== Entries provided ==

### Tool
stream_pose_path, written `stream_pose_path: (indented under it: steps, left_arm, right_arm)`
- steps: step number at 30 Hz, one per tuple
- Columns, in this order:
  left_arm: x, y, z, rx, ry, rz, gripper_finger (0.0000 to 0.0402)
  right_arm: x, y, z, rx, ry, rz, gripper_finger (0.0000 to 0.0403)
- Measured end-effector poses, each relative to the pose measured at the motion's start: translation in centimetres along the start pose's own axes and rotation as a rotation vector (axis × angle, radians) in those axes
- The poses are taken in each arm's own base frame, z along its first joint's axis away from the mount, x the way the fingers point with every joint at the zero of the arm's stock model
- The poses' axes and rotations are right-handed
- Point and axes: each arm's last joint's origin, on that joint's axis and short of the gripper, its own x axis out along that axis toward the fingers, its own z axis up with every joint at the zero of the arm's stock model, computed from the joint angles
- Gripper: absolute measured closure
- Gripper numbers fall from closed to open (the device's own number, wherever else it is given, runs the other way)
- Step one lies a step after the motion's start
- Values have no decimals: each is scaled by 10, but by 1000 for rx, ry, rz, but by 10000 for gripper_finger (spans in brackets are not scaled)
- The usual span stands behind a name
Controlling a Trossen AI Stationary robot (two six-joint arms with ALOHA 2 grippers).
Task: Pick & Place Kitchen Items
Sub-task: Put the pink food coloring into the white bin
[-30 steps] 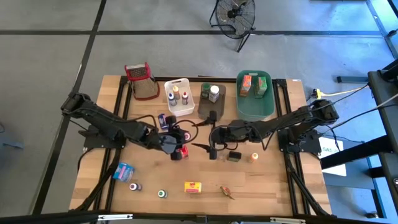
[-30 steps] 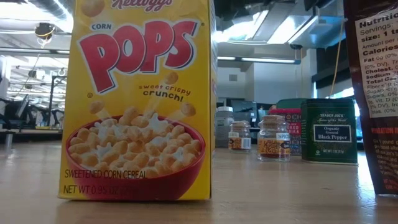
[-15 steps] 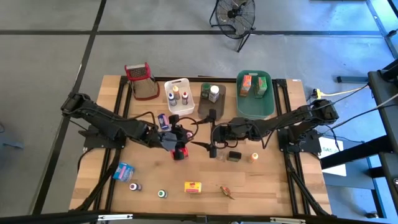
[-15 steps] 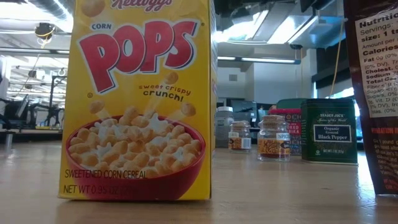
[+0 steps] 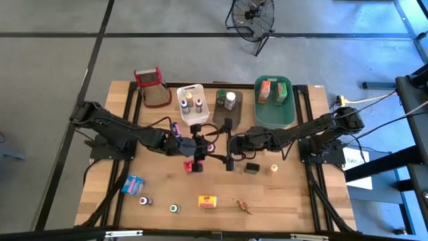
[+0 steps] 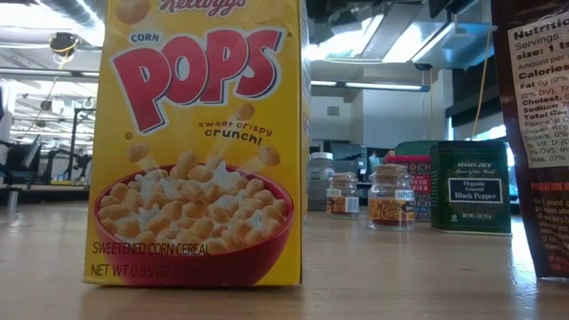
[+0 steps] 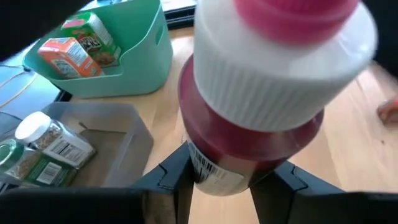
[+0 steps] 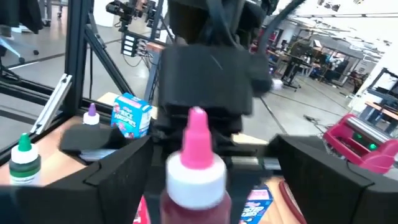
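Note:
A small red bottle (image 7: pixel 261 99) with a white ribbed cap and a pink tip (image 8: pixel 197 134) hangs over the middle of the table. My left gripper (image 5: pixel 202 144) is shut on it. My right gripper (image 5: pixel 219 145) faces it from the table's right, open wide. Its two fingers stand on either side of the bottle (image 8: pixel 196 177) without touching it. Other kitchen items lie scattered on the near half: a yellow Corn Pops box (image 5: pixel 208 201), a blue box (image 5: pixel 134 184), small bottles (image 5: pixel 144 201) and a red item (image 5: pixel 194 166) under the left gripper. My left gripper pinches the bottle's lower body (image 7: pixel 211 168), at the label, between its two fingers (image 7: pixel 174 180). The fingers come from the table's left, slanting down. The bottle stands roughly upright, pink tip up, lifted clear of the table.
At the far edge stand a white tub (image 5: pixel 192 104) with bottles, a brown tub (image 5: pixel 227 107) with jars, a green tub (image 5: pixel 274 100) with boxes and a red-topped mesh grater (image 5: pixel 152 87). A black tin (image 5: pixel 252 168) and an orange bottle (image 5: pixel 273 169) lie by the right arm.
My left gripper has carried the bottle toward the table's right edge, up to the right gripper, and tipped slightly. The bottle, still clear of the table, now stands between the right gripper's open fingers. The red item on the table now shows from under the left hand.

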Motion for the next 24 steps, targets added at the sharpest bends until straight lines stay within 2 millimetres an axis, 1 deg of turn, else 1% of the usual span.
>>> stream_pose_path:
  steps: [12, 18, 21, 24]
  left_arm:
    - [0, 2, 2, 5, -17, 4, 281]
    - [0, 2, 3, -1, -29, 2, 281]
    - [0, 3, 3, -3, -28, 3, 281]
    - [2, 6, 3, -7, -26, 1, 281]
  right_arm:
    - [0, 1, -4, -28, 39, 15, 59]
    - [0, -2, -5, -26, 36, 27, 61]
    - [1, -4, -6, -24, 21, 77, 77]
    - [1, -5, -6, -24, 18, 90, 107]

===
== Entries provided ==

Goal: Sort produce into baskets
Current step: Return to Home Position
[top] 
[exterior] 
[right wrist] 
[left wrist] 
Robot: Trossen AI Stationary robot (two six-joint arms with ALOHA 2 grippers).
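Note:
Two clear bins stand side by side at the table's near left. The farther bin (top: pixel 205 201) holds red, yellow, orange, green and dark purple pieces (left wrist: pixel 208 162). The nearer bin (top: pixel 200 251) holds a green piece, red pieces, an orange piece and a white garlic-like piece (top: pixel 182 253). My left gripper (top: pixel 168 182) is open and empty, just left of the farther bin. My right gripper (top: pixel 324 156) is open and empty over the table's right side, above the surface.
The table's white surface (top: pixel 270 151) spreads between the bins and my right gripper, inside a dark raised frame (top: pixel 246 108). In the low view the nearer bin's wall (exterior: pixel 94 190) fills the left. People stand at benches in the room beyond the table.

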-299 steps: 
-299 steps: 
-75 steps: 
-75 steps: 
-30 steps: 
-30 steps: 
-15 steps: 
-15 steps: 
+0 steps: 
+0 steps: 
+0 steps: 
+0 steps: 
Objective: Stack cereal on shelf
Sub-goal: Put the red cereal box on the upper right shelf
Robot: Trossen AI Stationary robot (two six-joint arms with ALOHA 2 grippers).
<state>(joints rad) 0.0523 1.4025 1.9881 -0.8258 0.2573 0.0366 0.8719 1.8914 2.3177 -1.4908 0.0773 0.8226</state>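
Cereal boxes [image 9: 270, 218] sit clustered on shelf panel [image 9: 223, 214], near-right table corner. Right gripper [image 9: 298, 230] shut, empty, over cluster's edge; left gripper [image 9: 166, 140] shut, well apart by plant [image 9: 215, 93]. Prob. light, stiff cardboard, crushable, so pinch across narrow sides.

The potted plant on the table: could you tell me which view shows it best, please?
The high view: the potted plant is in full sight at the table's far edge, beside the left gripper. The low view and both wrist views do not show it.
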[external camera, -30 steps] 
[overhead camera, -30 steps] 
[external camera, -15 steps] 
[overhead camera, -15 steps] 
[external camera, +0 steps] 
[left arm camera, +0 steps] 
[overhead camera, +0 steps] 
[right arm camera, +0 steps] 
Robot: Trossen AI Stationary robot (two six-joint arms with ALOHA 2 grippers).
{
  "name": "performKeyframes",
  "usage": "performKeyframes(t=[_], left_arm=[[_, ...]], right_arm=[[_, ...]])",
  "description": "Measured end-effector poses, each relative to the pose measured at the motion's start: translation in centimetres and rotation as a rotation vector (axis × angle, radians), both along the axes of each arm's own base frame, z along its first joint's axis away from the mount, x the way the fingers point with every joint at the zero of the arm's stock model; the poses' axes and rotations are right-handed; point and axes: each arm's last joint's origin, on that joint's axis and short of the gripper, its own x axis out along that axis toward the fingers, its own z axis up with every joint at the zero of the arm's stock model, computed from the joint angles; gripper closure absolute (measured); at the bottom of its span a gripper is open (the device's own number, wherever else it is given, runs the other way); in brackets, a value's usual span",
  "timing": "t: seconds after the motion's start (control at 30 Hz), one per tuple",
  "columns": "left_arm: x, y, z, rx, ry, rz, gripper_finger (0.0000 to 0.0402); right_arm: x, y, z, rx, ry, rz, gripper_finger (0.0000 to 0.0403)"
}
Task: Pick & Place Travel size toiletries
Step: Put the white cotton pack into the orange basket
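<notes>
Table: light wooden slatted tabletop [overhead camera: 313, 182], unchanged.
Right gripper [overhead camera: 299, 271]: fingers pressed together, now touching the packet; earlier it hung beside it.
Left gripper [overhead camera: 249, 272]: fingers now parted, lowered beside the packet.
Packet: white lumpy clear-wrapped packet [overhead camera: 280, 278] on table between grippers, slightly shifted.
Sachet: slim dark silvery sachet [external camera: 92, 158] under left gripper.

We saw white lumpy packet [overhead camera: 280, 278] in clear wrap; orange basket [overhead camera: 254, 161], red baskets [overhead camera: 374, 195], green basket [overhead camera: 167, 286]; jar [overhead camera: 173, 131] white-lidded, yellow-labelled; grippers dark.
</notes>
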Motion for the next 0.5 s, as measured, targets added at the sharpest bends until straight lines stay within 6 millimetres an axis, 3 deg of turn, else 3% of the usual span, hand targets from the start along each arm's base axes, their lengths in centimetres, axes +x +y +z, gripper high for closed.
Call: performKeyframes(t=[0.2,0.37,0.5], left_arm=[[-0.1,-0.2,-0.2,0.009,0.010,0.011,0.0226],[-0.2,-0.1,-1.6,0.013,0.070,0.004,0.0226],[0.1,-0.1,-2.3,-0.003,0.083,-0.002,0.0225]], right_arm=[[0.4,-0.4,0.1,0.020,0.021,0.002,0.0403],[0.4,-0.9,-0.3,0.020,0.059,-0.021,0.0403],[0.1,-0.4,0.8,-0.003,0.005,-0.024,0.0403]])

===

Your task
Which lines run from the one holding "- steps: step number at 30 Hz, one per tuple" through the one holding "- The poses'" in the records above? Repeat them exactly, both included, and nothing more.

Problem solution
- steps: step number at 30 Hz, one per tuple
- Columns, in this order:
  left_arm: x, y, z, rx, ry, rz, gripper_finger (0.0000 to 0.0402)
  right_arm: x, y, z, rx, ry, rz, gripper_finger (0.0000 to 0.0403)
- Measured end-effector poses, each relative to the pose measured at the motion's start: translation in centimetres along the start pose's own axes and rotation as a rotation vector (axis × angle, radians) in those axes
- The poses are taken in each arm's own base frame, z along its first joint's axis away from the mount, x the way the fingers point with every joint at the zero of the arm's stock model
- The poses' axes and rotations are right-handed

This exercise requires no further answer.